Member of the National Assembly
- In office 1945–1946
- Constituency: Seine

Personal details
- Born: 25 May 1909 Fontenay-aux-Roses, France
- Died: 16 January 1995 (aged 85) Sens, France

= Hélène Solomon-Langevin =

French politician (1909–1995)

Hélène Solomon-Langevin (25 May 1909 – 16 January 1995) was a French politician. She was elected to the National Assembly in 1945 as one of the first group of French women in parliament.

==Biography==
Solomon-Langevin was born in Fontenay-aux-Roses in 1909, the daughter of physicist Paul Langevin. She married Jacques Solomon, who began working with his new father-in-law. Both men were involved in the French Communist Party (PCF) and Solomon-Langevin became a member of the World Committee of Women against War and Fascism. Having become members of the French Resistance, the couple were both arrested during 1942; Jacques was killed by firing squad in May, while Hélène was imprisoned in the Fort de Romainville. She was transferred to Auschwitz concentration camp in January 1943 in Convoi des 31000, and was later moved to the Raisko satellite camp and then Ravensbrück and Sachsenhausen, from which she was liberated in 1945.

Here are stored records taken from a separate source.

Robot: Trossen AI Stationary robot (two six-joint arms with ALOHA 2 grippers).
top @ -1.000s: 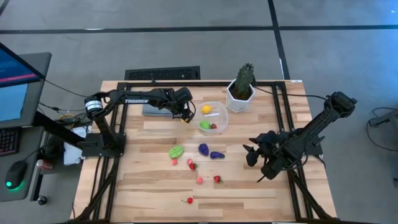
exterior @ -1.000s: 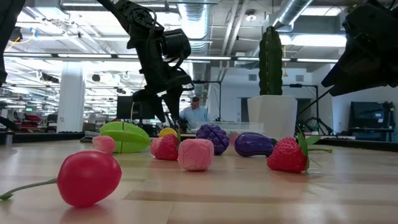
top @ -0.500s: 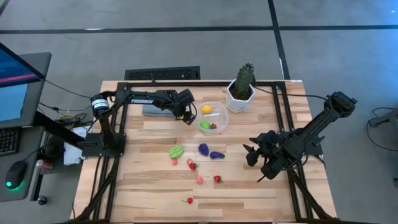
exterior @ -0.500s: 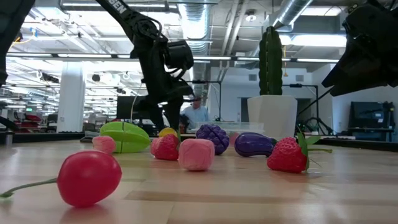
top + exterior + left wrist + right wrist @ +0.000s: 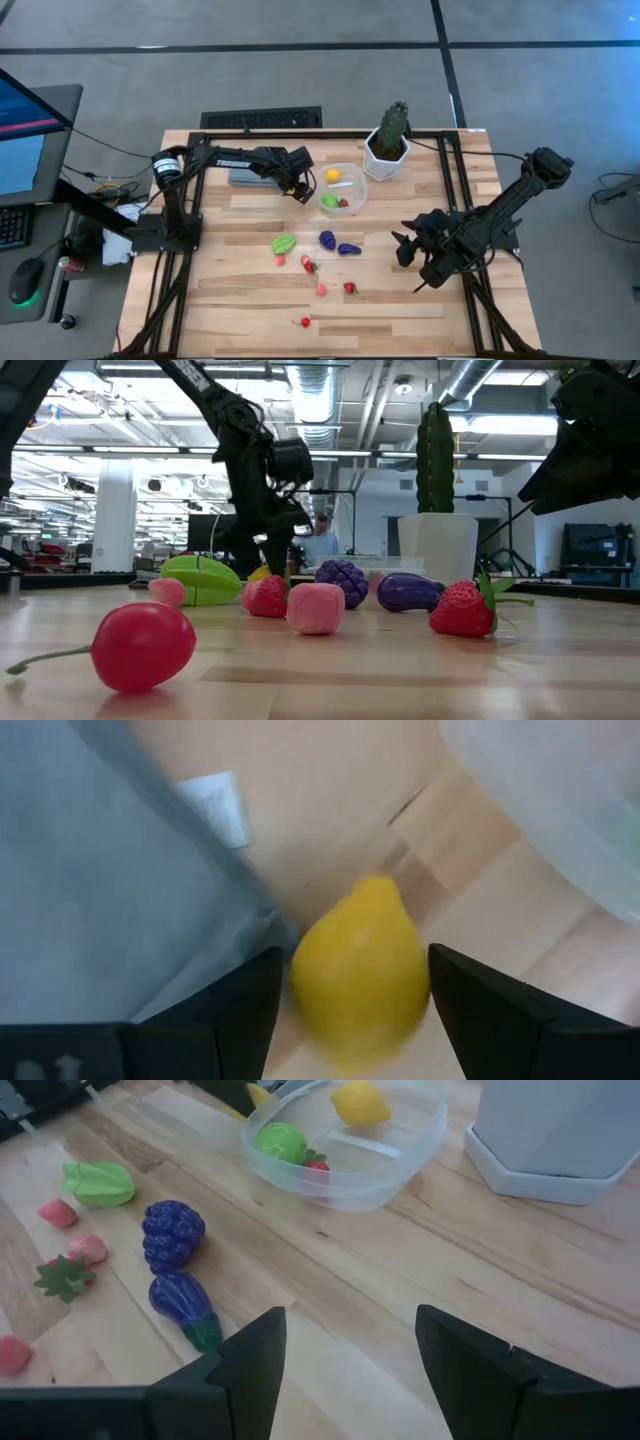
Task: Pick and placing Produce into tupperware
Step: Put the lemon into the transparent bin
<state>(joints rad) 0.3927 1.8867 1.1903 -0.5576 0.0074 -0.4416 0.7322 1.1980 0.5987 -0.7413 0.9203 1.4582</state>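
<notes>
Yellow lemon sits between your left gripper's spread fingers, close to the grey-blue cloth and just left of the tupperware; whether they press it, you cannot tell. Your right gripper waits apart and empty at the table's right. Inside the tupperware lie yellow, green and red pieces, while purple grapes and other produce remain on the wood.

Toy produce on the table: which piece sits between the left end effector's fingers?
The yellow lemon-shaped piece, between the left end effector fingers beside the grey-blue cloth. The other yellow piece lies inside the tupperware.
</notes>
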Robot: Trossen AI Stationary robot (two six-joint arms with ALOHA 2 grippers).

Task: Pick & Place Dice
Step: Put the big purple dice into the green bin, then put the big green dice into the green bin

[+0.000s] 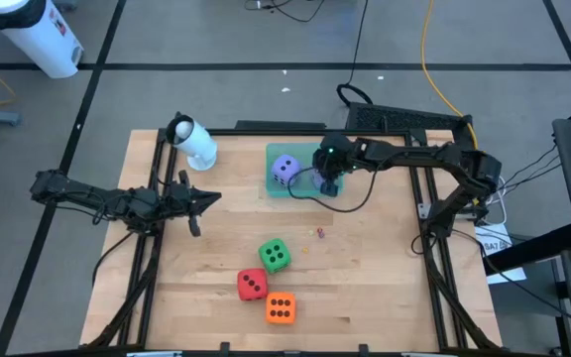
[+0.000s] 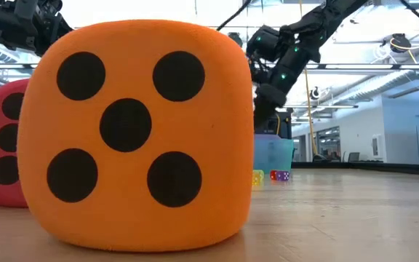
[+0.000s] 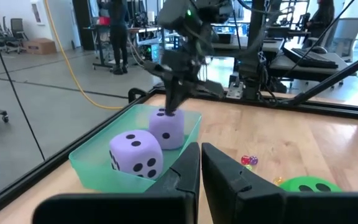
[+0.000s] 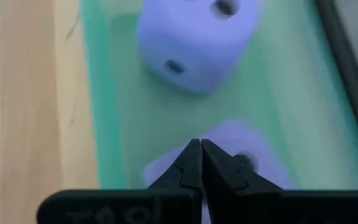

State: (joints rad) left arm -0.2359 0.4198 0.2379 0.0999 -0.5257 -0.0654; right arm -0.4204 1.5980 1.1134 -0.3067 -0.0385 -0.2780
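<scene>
I see the pale wooden table edged by a dark frame, and its whole right half lies bare, with open room between the tray and the near edge. The translucent teal plastic tray sits at the far middle of the table, well back from the three loose dice. In it I find two soft light purple dice with black pips: the first purple die rests toward the tray's left end, the second purple die stands just beside it under my right arm.

My right gripper hangs over the tray with its fingers pressed together; its tips touch the top of the second purple die, and nothing is clamped between them. My left gripper waits over the table's left part, closed on nothing, pointing toward the tray.

Near the front edge lie the soft green die, the soft red die and the soft orange die, close together, the orange nearest the edge and right in front of the low camera. A few tiny coloured dice lie on the wood between the tray and that group. A white cylindrical fixture stands at the far left corner. Cables trail from the right arm across the tray's near side. Beyond the table is an open workshop with desks and a person standing.
</scene>
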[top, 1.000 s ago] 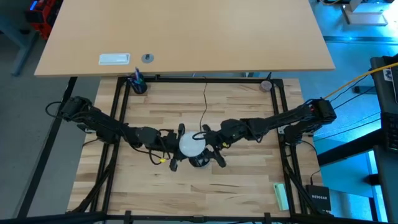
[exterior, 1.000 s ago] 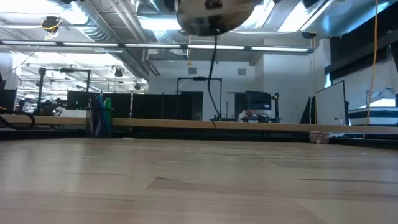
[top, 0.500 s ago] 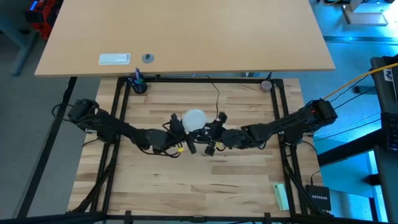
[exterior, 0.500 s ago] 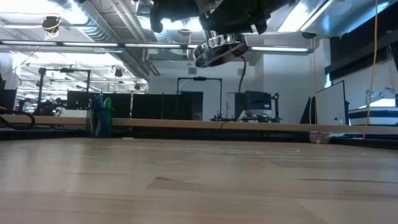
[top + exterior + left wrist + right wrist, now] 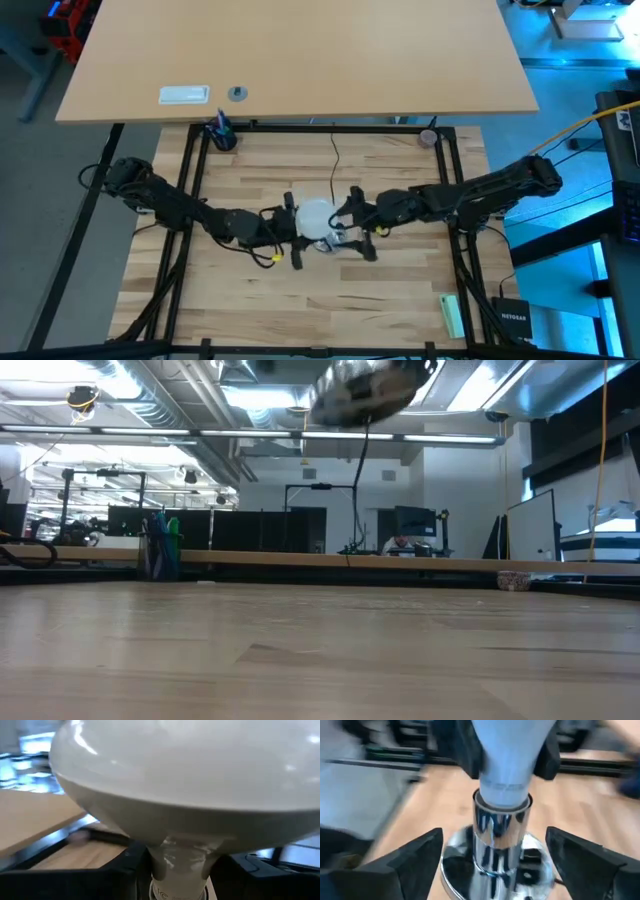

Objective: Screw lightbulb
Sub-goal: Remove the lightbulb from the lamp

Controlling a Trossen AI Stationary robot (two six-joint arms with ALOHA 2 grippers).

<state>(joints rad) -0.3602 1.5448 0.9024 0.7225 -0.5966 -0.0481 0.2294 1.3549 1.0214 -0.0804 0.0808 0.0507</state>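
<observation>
The left gripper [image 5: 293, 226] was clamped on the tapered neck of the lightbulb [image 5: 316, 216], holding it in the air above the middle of the wooden table [image 5: 400, 310], well clear of the surface. This grip left the dome free and kept the bulb's base in line with the socket [image 5: 495, 862]. The left wrist view showed the frosted dome filling the frame, with dark fingers [image 5: 125, 865] on either side of the neck.

The right gripper [image 5: 495, 865] stood with its fingers spread wide on either side of the socket's chrome collar, not touching it. The bulb's base sat in that collar, so the socket appeared to hang from the bulb alone. The thin black cord [image 5: 333, 165] trailed toward the far edge. Judging by the spread fingers, the right gripper was between turns
</observation>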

She was a PCF candidate in Seine's first district in the October 1945 elections to the National Assembly. Placed third on the PCF list, she was one of 33 women elected, and became a member of the National Education Commission. She was re-elected in the June 1946 elections, but did not run for re-election in the November 1946 elections due to poor health.

Solomon-Langevin began working part-time as a librarian at the French National Centre for Scientific Research in 1948, becoming a full-time employee in 1952. In 1958 she married André Parreaux, an academic and the couple adopted a daughter, Michèle Norel. She died in Sens in 1995.